She was ready for action when I reappeared; and as we passed through the mob of “tinints’ daughters,” who choaked the hall and staircase, nothing could be more complimentary than the remarks--That’s Miss Flora herself,” observed a redshank. * “Isn’t she the girl, after all?”

* Redshank--a term applied in the kingdom of Connaught to young ladies who dispense with shoes and stockings.

“And that’s her sweetheart, I suppose, beside her.--Ogh! but they’ll make a cliver couple,” rejoined a second.

“Is the match all settled?” inquired an elderly gentlewoman. “It’s all as one, and just as sure as if the priest had on the vestment,” was the reply.

To me, of course, these remarks were particularly flattering; but still to the matrimonial conclusion, I did not respond “Amen!”

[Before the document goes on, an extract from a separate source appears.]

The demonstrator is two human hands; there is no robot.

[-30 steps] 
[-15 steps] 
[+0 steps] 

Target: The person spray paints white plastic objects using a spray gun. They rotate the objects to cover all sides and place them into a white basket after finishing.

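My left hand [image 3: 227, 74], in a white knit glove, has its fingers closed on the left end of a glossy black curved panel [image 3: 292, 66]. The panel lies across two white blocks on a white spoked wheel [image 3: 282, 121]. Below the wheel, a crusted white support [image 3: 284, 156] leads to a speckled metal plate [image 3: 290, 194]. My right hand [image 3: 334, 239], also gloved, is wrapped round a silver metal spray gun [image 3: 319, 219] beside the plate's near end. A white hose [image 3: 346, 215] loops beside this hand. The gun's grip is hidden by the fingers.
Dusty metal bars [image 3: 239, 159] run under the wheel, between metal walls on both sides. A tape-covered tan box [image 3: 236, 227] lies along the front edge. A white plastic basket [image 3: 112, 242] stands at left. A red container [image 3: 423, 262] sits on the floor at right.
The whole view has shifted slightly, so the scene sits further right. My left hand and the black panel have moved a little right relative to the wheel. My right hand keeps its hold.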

On ascending to the state apartment we found the company formally collected; and in the doorway observed a little man, very corpulent, and blessed with an efflorescent nose that would have brought eternal disgrace upon a water-drinker. He was dressed in a green coat with brass buttons, a speckled vest, and inexpressibles that once had been nankeen. I particularly noticed the tie of his white neckcloth. The bow was voluminous, and the muslin that encircled his throat affixed so loosely, that it was apparent the wearer had determined that his powers of deglutition should receive no interruption.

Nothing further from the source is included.